Ticonderoga Venus — a prayer carpet

 

Facing west from Vermont with the Evening Star, the planet Venus, setting into the Adirondack Mountains in New York.

From the 1600s through the early 1800s, Lake Champlain was a link in the strategic water ways connecting Canada in the north with New York City in the south.  Many times Fort Ticonderoga, guarding the portage to Lake George, changed hands in battles among the French, the English, and the Americans during the years of fighting to dominate the New World.

Where the water in Lake George descends into Lake Champlain, Native Americans named the point , Ticonderoga, which means "roaring water".  The spillway which occurs over about half a mile is a larger descent than that at Niagara Falls.

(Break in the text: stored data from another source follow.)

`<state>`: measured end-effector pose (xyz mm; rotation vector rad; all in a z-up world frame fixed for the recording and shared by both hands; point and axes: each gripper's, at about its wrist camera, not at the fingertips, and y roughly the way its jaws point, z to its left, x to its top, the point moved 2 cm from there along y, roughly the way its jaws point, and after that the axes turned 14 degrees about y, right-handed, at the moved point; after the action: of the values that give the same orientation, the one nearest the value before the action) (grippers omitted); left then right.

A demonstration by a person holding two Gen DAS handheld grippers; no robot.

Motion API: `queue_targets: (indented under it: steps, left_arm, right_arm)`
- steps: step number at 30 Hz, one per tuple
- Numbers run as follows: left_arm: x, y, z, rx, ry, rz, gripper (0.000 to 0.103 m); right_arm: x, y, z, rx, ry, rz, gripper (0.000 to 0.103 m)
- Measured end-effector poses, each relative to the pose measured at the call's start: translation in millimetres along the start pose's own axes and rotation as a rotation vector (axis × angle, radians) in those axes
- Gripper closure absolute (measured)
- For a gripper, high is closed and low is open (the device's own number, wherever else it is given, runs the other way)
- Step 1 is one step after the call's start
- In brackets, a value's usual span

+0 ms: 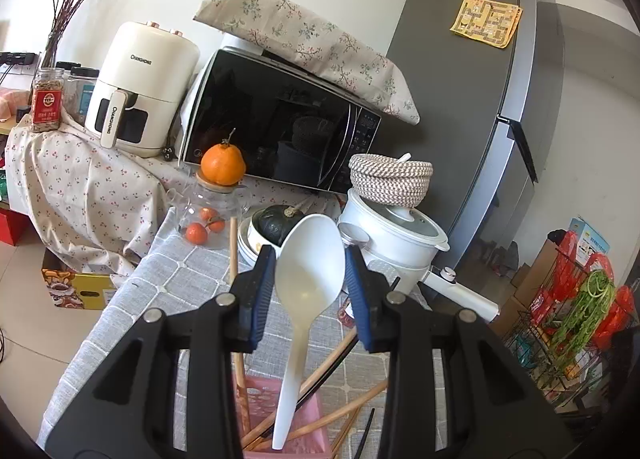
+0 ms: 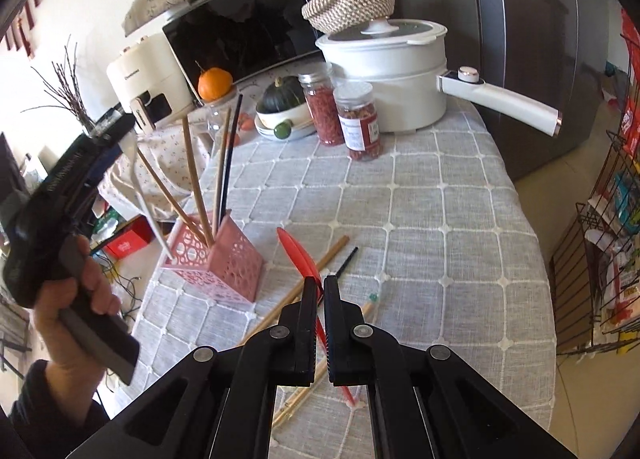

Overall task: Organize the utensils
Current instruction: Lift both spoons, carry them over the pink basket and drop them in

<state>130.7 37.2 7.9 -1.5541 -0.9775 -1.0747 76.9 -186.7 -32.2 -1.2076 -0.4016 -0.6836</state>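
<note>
Utensils are split between a pink perforated holder (image 2: 224, 259) and the grey checked cloth covering the desk (image 2: 420, 219). I see my left gripper (image 1: 310, 259) with its blue-padded jaws clamped on the bowl of a white plastic spoon (image 1: 308, 263), whose handle slants down into the holder (image 1: 280, 411); in the right wrist view the same spoon (image 2: 148, 203) leans from that gripper, held by a hand (image 2: 76, 299), with its handle tip at the holder's rim. Several wooden chopsticks (image 2: 194, 175) and one black chopstick (image 2: 232, 155) stand upright in the holder. My right gripper (image 2: 319, 283) has its jaws clenched on a red plastic spoon (image 2: 298, 251), bowl pointing away from the camera, above the cloth. Loose wooden chopsticks (image 2: 320, 263) and a black one (image 2: 347, 259) lie on the cloth just beyond the red spoon.
</note>
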Motion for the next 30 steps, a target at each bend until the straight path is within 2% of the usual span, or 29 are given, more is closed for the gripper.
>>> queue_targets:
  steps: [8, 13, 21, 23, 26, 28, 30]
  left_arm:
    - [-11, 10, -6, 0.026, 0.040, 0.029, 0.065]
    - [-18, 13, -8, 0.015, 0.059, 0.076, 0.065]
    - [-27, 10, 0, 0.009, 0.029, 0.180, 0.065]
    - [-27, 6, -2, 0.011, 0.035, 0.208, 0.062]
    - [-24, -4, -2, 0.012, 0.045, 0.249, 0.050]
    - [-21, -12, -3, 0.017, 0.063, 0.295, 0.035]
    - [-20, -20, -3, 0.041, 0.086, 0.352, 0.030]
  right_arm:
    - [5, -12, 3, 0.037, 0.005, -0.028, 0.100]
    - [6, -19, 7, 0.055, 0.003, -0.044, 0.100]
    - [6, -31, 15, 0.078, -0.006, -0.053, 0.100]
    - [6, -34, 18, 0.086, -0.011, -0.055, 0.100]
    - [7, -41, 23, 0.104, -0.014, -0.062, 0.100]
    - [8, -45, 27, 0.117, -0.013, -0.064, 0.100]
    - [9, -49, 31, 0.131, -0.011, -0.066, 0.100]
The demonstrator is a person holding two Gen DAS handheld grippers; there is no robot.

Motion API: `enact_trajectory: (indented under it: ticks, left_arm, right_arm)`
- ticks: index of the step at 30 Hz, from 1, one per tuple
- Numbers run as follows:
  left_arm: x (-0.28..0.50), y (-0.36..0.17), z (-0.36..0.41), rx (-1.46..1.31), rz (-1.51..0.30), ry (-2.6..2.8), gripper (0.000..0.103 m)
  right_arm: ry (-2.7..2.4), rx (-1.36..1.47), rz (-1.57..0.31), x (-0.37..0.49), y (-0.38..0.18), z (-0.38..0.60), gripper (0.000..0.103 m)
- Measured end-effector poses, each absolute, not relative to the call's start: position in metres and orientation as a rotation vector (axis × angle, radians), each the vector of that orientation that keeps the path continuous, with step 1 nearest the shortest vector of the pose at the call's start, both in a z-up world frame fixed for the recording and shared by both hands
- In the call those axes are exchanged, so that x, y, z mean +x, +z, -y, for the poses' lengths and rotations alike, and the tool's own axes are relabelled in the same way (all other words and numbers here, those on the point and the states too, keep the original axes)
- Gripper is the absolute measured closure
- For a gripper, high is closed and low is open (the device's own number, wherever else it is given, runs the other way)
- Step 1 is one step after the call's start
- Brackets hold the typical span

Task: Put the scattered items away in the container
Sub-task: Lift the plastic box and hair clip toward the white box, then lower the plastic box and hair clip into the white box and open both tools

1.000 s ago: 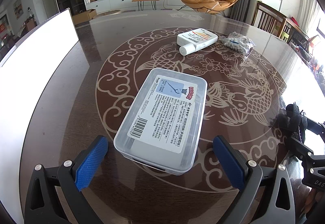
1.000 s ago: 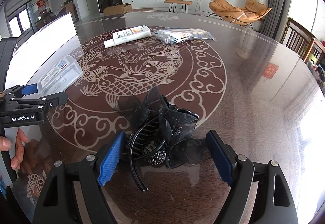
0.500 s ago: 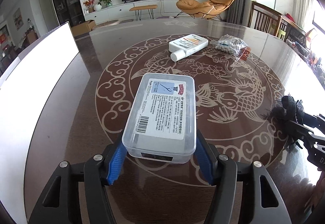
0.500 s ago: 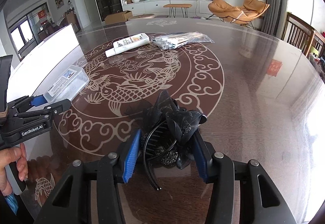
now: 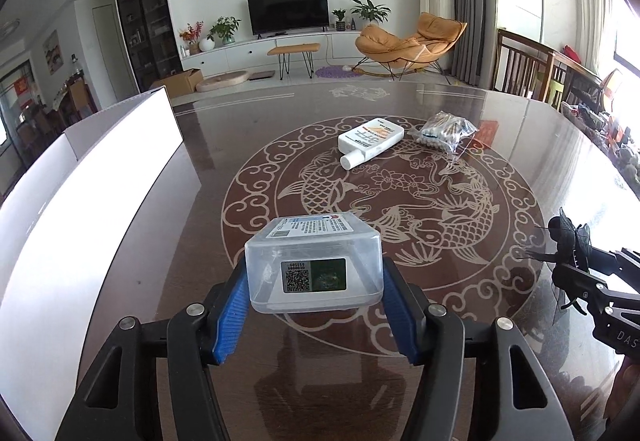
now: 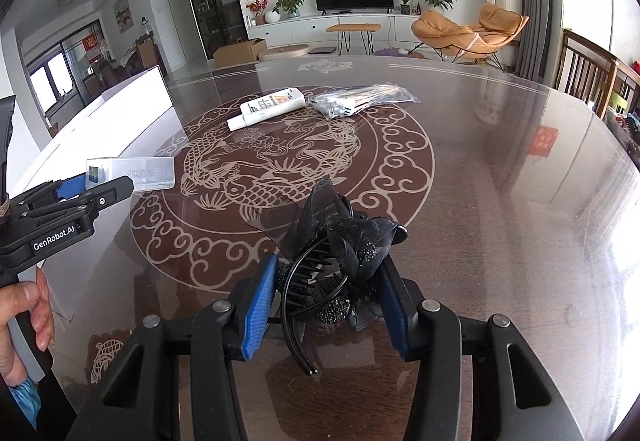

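The round dark wooden table (image 5: pixel 200 321) has a glossy, mirror-smooth top with pale inlaid fish patterns. The clear, smooth plastic box (image 5: pixel 314 269) carries glossy paper labels. The black hair clip (image 6: pixel 340 265) combines shiny hard plastic teeth, sheer gauzy cloth and rough beaded sparkle. Each gripper's blue pads (image 6: pixel 259 305) look ribbed and rubbery; its black arms are matt plastic with metal bolts.

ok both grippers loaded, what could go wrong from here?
1. The left gripper holds the clear plastic box only near its close end, with most of it sticking out forward; it may tip or slip.
2. The right gripper pinches a soft, uneven black hair clip; its prongs or gauze could snag or let it twist loose.
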State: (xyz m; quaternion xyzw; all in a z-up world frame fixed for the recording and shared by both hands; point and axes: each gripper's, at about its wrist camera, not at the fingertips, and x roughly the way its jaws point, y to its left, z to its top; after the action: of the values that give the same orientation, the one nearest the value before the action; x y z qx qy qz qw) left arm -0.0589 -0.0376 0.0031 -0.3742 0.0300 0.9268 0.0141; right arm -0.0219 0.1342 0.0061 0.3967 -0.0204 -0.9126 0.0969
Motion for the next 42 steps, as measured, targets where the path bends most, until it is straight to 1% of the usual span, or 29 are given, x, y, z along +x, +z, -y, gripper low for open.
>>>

During the 19th Century, the falling water was harnessed to power wool mills in the town of Ticonderoga that processed enormous amounts of fine Merino wool — the finest of garment wool — from the farms in nearby Shoreham on the Vermont side of Lake Champlain.

The variegated twinkling stars in the sky were inspired by the Pilgrim's aria in prison, in the rarely heard opera by Ralph Vaughan Williams,  The Pilgrim's Progress, when the stars start coming out captured by Vaughan Williams by the wondrous chromatic chords.

The snowscape suggests that long past history of wool, as well as a sense of final peace for the many forgotten fallen by the fort.